• [DIRECTIONS FOR THIS TASK] Collect each line of the records containing the string "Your".

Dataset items
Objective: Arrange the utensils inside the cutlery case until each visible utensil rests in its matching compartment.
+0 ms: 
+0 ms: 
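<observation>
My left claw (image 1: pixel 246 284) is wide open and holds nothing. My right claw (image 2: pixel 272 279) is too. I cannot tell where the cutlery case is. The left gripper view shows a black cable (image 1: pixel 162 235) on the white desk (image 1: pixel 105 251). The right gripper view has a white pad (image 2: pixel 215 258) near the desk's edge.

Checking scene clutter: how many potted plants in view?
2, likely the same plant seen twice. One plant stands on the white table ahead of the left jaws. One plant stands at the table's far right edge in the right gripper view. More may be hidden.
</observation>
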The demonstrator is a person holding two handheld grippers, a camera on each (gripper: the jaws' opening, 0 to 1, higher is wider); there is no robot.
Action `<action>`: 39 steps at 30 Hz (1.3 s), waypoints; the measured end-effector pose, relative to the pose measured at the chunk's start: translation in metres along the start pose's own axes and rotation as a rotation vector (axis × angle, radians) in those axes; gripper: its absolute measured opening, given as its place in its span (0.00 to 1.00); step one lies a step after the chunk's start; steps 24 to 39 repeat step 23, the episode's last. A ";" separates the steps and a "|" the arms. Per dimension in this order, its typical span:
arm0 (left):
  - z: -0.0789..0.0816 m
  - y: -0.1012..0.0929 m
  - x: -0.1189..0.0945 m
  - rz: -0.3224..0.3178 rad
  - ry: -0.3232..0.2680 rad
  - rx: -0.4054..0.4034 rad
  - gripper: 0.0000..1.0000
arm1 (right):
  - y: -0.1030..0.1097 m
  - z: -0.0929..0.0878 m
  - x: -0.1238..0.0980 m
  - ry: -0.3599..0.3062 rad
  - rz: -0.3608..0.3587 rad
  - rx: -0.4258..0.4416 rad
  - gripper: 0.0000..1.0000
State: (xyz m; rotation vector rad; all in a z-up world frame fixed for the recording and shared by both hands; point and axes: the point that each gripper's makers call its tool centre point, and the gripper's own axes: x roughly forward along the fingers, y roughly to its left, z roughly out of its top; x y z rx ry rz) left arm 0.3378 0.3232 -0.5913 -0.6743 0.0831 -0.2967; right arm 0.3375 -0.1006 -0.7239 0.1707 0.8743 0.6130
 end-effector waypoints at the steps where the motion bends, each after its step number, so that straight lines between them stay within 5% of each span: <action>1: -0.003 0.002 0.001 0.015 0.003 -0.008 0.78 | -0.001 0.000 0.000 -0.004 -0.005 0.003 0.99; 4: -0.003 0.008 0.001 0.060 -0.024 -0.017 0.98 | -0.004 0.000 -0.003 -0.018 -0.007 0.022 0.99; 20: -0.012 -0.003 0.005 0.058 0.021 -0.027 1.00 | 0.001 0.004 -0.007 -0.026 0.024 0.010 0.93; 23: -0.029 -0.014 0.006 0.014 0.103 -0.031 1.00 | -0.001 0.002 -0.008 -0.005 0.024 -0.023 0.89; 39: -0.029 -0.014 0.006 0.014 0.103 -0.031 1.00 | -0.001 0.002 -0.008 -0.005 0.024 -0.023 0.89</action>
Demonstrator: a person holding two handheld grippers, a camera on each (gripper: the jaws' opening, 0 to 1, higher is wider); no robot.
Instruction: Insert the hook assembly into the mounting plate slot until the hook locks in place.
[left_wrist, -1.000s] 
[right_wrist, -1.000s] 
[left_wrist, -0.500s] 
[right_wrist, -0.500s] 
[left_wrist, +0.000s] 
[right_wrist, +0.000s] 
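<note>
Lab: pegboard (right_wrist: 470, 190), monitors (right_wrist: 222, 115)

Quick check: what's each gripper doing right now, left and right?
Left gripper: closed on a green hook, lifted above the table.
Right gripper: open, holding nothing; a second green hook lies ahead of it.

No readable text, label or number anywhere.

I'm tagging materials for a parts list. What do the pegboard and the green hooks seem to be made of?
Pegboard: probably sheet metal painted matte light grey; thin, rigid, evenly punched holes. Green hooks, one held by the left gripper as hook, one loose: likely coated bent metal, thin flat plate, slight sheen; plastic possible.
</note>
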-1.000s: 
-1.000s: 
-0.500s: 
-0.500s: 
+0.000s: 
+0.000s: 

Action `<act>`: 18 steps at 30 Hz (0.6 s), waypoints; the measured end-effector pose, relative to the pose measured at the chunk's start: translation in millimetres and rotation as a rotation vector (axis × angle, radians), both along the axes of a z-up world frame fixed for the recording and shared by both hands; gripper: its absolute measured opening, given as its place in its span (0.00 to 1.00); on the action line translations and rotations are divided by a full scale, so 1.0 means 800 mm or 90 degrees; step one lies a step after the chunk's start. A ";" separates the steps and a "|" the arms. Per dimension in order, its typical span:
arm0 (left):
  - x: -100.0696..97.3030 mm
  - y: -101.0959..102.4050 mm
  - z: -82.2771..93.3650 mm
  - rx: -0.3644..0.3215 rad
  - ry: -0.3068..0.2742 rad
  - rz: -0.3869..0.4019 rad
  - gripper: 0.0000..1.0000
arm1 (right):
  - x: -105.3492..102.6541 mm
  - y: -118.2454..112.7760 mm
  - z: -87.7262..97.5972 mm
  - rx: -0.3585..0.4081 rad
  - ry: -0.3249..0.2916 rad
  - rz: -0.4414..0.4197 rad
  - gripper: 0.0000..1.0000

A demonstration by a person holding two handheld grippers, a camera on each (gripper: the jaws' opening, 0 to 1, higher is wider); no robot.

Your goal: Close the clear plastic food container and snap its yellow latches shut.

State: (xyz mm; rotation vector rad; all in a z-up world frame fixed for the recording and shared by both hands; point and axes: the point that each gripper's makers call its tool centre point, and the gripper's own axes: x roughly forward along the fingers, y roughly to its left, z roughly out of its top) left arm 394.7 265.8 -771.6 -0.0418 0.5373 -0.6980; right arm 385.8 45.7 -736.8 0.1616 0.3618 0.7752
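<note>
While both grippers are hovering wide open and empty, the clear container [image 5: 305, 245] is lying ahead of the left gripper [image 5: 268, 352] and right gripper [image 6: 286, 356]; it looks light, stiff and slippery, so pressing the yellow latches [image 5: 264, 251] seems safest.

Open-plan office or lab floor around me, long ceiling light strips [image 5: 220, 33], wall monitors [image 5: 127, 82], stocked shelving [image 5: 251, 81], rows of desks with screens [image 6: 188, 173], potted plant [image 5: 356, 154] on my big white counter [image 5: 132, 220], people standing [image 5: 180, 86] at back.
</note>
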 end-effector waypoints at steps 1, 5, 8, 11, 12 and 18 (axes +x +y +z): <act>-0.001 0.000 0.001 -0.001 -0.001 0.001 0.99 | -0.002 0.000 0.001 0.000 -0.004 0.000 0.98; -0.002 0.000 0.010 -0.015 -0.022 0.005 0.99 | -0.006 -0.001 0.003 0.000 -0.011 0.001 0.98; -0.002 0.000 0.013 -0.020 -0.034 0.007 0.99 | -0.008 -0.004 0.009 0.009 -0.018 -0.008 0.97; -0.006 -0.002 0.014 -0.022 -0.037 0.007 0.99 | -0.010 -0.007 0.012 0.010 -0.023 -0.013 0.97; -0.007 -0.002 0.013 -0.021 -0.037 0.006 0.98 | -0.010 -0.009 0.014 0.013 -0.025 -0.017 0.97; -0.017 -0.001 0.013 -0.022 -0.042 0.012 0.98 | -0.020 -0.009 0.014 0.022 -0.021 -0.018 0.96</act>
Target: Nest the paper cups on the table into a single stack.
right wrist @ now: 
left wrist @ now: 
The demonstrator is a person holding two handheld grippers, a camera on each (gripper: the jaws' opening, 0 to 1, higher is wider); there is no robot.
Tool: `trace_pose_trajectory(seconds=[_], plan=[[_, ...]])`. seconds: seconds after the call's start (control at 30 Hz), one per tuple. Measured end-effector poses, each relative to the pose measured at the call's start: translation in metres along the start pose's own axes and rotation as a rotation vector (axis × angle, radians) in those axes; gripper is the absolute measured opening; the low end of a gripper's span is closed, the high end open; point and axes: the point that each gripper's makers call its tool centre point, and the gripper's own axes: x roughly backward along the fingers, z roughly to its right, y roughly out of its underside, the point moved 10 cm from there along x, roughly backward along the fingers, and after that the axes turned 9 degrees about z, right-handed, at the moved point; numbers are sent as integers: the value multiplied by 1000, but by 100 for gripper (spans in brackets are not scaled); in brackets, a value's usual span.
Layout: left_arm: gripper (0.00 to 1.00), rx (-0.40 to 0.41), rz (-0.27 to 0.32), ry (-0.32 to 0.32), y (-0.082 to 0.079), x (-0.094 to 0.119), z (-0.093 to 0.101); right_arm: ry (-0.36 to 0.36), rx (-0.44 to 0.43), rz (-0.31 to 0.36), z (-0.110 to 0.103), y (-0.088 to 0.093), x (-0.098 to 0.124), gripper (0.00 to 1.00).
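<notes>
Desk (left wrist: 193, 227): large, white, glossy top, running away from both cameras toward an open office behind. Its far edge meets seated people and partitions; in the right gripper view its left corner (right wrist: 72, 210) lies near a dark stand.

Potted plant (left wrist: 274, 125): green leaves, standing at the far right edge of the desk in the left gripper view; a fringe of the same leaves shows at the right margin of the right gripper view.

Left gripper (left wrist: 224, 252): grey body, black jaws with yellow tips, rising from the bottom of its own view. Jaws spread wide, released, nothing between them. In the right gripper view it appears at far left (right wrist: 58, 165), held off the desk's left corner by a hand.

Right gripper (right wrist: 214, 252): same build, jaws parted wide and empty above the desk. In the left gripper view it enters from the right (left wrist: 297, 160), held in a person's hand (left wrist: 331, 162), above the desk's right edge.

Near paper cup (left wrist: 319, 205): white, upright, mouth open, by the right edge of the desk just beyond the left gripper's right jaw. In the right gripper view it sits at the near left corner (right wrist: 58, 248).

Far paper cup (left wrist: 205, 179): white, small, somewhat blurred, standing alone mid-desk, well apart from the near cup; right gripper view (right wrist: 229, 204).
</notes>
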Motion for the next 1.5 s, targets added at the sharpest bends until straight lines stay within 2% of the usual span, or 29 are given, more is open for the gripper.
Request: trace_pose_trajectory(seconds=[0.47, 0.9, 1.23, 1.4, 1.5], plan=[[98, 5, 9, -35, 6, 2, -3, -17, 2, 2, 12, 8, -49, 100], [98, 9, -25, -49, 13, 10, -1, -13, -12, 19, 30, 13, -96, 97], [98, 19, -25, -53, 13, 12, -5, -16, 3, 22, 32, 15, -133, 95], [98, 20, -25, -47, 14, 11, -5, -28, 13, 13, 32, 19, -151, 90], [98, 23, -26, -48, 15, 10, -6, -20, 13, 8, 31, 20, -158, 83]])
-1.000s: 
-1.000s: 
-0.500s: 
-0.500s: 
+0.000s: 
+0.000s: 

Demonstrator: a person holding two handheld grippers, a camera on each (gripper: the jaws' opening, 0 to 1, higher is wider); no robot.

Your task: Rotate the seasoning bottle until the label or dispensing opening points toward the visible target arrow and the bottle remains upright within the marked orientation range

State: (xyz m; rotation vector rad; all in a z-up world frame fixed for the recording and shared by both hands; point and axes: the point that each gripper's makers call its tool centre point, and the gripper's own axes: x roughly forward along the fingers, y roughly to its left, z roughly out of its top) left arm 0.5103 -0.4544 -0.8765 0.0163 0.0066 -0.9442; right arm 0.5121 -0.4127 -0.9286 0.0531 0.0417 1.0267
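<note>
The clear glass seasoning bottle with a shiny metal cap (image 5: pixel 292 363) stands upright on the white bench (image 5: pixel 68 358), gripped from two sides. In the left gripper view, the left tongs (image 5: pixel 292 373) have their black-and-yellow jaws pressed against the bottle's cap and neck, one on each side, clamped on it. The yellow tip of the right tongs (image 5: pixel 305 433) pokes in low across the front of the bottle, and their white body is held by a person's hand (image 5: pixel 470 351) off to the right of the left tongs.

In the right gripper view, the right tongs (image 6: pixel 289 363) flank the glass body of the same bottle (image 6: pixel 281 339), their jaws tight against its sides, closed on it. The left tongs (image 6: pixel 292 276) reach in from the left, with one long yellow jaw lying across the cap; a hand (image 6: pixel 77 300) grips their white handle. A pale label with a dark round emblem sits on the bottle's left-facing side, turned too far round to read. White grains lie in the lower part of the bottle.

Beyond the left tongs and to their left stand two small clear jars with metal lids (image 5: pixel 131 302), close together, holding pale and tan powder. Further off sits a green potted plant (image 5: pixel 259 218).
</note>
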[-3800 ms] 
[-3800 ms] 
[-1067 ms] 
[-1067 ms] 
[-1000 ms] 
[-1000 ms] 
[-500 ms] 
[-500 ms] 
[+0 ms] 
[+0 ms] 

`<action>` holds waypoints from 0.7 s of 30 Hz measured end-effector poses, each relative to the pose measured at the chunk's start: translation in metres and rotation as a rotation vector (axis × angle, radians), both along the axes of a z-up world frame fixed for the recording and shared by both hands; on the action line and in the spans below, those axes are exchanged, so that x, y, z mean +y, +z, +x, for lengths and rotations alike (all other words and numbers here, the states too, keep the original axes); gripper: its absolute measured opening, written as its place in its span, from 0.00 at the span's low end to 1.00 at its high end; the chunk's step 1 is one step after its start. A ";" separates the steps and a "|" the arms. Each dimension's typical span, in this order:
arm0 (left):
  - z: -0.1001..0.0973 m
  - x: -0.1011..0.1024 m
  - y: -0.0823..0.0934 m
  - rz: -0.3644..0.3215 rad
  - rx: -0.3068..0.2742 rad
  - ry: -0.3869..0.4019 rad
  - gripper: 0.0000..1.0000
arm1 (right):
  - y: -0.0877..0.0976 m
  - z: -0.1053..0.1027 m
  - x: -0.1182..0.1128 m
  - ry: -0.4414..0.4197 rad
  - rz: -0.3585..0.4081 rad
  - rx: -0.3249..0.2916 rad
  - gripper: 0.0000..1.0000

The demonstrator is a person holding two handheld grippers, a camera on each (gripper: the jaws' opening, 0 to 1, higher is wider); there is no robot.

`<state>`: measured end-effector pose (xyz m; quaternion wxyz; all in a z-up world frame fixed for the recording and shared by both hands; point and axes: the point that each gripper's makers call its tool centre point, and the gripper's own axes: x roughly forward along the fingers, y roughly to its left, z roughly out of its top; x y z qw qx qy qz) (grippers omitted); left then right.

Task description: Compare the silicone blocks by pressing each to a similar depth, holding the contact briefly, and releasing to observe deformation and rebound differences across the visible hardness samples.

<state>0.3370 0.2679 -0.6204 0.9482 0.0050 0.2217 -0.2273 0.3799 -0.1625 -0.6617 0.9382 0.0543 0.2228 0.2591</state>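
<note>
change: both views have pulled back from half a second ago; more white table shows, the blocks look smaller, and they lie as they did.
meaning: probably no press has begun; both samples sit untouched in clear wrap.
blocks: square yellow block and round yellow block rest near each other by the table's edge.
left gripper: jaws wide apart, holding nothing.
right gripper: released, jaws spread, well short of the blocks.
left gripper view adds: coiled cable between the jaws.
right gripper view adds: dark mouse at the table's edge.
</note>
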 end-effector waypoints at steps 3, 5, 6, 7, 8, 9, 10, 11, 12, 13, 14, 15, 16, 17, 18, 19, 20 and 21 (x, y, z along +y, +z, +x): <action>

• [OUTPUT FOR THIS TASK]
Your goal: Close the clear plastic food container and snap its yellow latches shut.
Your task: Rotate the seasoning bottle until the label or dispensing opening points toward the visible target arrow and the bottle remains upright within the marked orientation range

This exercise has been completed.